Only one stretch of the records below is wanted: the lines from the one holding "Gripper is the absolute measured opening" through the one holding "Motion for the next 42". Return it exactly, both ends included.

****************

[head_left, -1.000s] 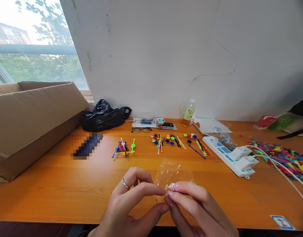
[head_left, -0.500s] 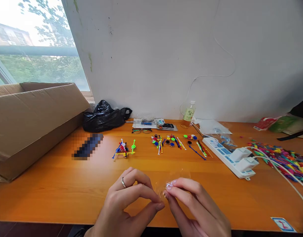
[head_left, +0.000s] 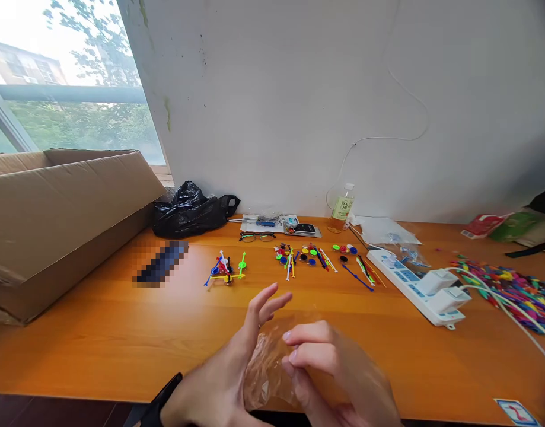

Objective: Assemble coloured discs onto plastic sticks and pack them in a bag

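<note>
Between my hands, close to the table's front edge, hangs a thin clear plastic bag, crinkled and partly see-through. My left hand is beside it on the left, fingers stretched up and apart, the bag against its inner side; the thumb is mostly out of sight at the bottom. On the bag's right side my right hand pinches the film between thumb and fingertips. Further back lie assembled coloured spinner arrows, with loose arrows and round discs to their right.
A cardboard box and a black plastic bag stand at the left. Glasses and a bottle are near the wall. At the right are a power strip with cables and a pile of coloured pieces.
My left hand has turned and spread its fingers from a pinch, and the bag now shows larger between the hands. The small white bits at my right fingertips are no longer visible.
</note>
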`<state>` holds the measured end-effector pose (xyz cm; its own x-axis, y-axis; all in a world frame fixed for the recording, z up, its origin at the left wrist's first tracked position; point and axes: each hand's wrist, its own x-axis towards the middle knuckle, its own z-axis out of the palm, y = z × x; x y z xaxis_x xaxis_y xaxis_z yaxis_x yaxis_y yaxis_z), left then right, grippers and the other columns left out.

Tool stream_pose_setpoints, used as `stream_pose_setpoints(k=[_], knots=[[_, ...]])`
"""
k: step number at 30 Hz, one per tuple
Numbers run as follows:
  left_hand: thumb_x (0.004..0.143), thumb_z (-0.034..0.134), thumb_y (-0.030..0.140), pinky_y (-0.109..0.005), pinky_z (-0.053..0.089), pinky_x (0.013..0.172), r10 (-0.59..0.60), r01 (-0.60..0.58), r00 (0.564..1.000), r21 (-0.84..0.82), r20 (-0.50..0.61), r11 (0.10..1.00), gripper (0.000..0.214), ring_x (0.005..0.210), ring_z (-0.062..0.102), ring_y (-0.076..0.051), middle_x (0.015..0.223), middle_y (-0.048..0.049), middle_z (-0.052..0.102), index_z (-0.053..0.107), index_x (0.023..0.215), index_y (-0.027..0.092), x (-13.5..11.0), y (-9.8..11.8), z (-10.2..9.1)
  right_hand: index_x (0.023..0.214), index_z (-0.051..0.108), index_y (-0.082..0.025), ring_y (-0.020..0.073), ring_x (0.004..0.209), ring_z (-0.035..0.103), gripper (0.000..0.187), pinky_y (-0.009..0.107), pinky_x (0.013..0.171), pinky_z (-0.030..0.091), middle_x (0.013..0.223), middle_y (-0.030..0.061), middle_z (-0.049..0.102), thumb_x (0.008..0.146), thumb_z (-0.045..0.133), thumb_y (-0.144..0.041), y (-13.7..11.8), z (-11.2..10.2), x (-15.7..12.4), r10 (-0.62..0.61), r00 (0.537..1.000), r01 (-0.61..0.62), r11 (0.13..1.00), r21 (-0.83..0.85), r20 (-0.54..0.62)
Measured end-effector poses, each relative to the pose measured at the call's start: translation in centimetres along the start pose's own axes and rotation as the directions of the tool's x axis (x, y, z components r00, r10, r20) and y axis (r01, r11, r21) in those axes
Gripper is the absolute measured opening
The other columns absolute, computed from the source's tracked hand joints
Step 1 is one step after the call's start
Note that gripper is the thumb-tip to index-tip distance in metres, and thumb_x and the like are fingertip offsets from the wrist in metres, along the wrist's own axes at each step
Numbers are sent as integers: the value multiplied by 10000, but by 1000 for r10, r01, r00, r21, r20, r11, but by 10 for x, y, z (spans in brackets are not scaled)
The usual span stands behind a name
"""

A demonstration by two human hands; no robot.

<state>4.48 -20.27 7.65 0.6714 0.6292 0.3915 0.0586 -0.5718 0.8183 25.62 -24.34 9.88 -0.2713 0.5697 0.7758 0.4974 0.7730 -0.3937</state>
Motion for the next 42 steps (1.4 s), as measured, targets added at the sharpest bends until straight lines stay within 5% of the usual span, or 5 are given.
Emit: stream_pose_setpoints(k=[6, 14, 23, 30, 42], knots=[[821, 730, 700, -490, 491, 1047, 11, 43, 988, -350, 152, 936, 1172, 1156, 624, -303, 1245, -112, 565, 13, 1659, 302, 2, -21, -9, 1008, 636, -251, 152, 839, 744, 136, 251, 829, 580, 959, 31, 778, 1018, 545, -150, -2, -11, 13, -55, 959, 39, 997, 63, 277], [726, 806, 375, -494, 422, 1084, -177, 177, 984, 24, -10, 984, 1158, 1188, 539, -347, 1342, -115, 511, 116, 1654, 314, -34, -36, -31, 998, 660, -200, 161, 735, 631, 265, 277, 686, 519, 846, 44, 682, 1008, 630, -463, 37, -26, 41, 17, 915, -185, 905, 382, 403], [661, 925, 521, -524, 473, 1087, -246, 275, 961, 402, -123, 873, 1113, 1328, 483, -420, 1528, -125, 454, 339, 1595, 364, -39, -49, -21, 1317, 662, -222, 202, 1014, 667, 322, 326, 912, 501, 1144, 73, 741, 1036, 505, -221, 157, 104, 98, 234, 720, -350, 935, 51, 653], [692, 877, 647, -500, 483, 1053, -284, 244, 959, 496, 7, 833, 974, 1213, 518, -360, 1355, -114, 529, 485, 1537, 362, -28, -40, -22, 950, 712, -190, 173, 737, 616, 212, 264, 683, 418, 856, 48, 727, 971, 628, -383, 190, 169, 98, 418, 711, -428, 895, -124, 565], [989, 556, 633, -469, 454, 977, -319, 186, 941, 615, 112, 766, 479, 1109, 546, -308, 1263, -69, 577, 589, 1413, 410, -20, -26, -21, 1012, 621, -192, 129, 634, 638, 140, 239, 571, 483, 890, 19, 665, 998, 507, -272, 188, 108, 76, 479, 760, -590, 792, 158, 440]])
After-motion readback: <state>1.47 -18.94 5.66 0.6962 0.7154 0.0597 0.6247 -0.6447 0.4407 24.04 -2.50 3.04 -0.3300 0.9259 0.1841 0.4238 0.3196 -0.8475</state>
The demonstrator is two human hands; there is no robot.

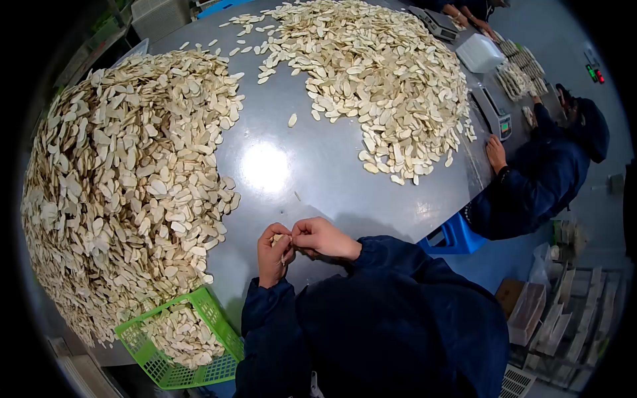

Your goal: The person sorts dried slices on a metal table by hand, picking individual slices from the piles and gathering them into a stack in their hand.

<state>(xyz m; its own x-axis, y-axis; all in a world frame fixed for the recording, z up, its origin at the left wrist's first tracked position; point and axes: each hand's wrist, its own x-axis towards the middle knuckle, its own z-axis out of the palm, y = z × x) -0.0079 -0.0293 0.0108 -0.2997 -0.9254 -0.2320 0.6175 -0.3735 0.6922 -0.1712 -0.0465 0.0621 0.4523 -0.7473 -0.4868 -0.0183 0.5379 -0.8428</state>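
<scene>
My left hand (271, 260) is closed around a pale, dried-looking slice (277, 239), which shows only in part between the fingers. Pinched together, the fingertips of my right hand (326, 239) meet the left ones at the slice's edge and cover much of it. Both hands are above the near edge of the grey metal table (265, 199). To their left rises a large heap of cream-coloured oval slices (146, 166). Another broad heap of such slices (385, 86) spreads across the far side. A green plastic basket (215, 318), tilted, holds more slices at lower left.
At the right, a co-worker in dark clothing (537, 179) leans by a digital scale (490, 114). Beyond are a white container (479, 53) and rows of packed slices (521, 69). A blue plastic stool-like object (458, 237) stands against the table edge. A single slice (292, 120) lies between the heaps.
</scene>
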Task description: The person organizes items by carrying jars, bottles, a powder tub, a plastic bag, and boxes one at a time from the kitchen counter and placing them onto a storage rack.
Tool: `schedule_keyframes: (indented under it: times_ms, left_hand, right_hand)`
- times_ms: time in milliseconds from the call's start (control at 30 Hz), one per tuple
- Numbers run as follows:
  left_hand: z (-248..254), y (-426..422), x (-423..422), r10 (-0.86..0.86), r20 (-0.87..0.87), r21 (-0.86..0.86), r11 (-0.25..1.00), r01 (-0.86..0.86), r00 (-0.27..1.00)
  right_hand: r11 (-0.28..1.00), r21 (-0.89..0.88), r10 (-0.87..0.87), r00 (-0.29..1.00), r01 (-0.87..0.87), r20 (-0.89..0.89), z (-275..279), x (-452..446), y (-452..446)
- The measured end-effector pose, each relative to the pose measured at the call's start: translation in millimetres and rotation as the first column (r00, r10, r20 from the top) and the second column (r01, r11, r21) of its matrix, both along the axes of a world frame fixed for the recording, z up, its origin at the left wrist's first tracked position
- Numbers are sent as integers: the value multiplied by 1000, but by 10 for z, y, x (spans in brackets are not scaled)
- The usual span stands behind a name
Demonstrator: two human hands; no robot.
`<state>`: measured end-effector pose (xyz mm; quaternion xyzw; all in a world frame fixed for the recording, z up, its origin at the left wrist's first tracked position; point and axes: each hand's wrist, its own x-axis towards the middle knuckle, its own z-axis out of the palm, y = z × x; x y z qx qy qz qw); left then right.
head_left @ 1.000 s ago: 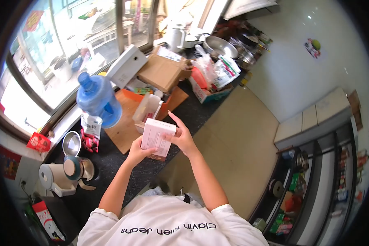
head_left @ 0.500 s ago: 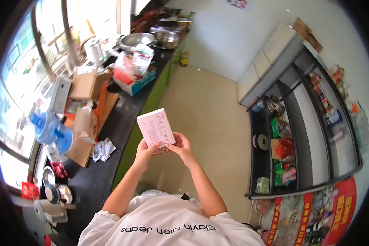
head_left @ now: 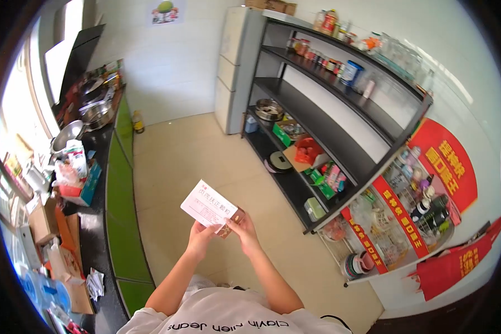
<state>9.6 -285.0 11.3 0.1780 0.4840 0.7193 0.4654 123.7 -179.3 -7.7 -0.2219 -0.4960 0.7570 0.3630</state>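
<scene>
A white and brown medicine box point(head_left: 207, 204) with printed characters is held in front of my body, over the tiled floor. My left hand point(head_left: 202, 236) grips its lower left edge, with the thumb on the front face. My right hand point(head_left: 243, 231) closes on the brown end at the lower right, thumb near the corner. The box is tilted, its printed face toward me. The fingers behind it are hidden.
On the left runs a black counter point(head_left: 102, 239) with green doors, bearing a teal carton point(head_left: 89, 183), silvery sachets point(head_left: 95, 285) and a blue water jug point(head_left: 49, 290). A black shelf rack point(head_left: 312, 100) and a fridge point(head_left: 236, 67) stand ahead and right, beside a red-labelled display rack point(head_left: 401, 214).
My view has swung to the right and up, showing more of the shelves and fridge. The box has turned, tilting further toward the left, still in both hands.
</scene>
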Motion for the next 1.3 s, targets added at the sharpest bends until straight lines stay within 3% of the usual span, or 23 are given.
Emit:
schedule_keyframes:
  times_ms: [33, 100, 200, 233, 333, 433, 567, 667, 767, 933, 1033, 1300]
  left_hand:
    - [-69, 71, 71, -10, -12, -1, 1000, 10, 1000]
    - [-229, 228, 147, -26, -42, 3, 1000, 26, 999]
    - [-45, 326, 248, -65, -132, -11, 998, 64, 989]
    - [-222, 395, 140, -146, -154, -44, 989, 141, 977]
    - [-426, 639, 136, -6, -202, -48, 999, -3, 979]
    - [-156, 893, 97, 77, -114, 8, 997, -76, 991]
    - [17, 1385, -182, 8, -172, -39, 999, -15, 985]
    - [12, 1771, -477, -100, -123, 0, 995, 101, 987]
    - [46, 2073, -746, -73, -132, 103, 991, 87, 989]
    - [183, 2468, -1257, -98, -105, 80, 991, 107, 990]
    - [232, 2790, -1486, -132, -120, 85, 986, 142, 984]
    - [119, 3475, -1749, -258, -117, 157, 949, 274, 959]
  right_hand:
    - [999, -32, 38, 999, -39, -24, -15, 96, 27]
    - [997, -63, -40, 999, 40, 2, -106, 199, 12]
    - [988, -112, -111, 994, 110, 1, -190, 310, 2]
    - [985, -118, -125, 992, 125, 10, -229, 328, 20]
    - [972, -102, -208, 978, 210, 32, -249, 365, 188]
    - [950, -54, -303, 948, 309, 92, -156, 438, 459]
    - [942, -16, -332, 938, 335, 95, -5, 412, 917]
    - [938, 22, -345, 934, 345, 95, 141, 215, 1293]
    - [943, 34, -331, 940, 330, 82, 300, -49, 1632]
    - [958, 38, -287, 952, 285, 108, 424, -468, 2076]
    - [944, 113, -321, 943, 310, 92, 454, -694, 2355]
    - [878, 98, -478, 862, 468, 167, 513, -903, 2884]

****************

Solution:
Gripper is the absolute measured opening
The other columns absolute, computed from the source's tracked hand joints
Step 1 is one step after the call's start
Note that gripper is the thumb-tip to index-tip distance in metres, and thumb_x and the like are fingertip offsets from the wrist in metres, along the wrist's own axes at each step
Numbers are sent as integers: the value multiplied by 10000, but by 1000 for r10, r01, r00, r21, r20, r11, but by 10 for x, y, z (spans in brackets are not scaled)
The usual span stands behind a name
"""

A demonstration by two human hands; no robot.

<state>4.48 -20.27 7.65 0.6714 0.6292 0.3915 0.0586 -0.5718 0.8183 25.62 -24.34 9.88 -0.2713 0.5697 0.7758 0.4974 0.7730 -0.3937</state>
Motion for the next 42 steps (1.4 s), as measured, targets added at the sharpest bends until straight lines stay within 5% of the usual span, or 5 are given.

No more output will be produced.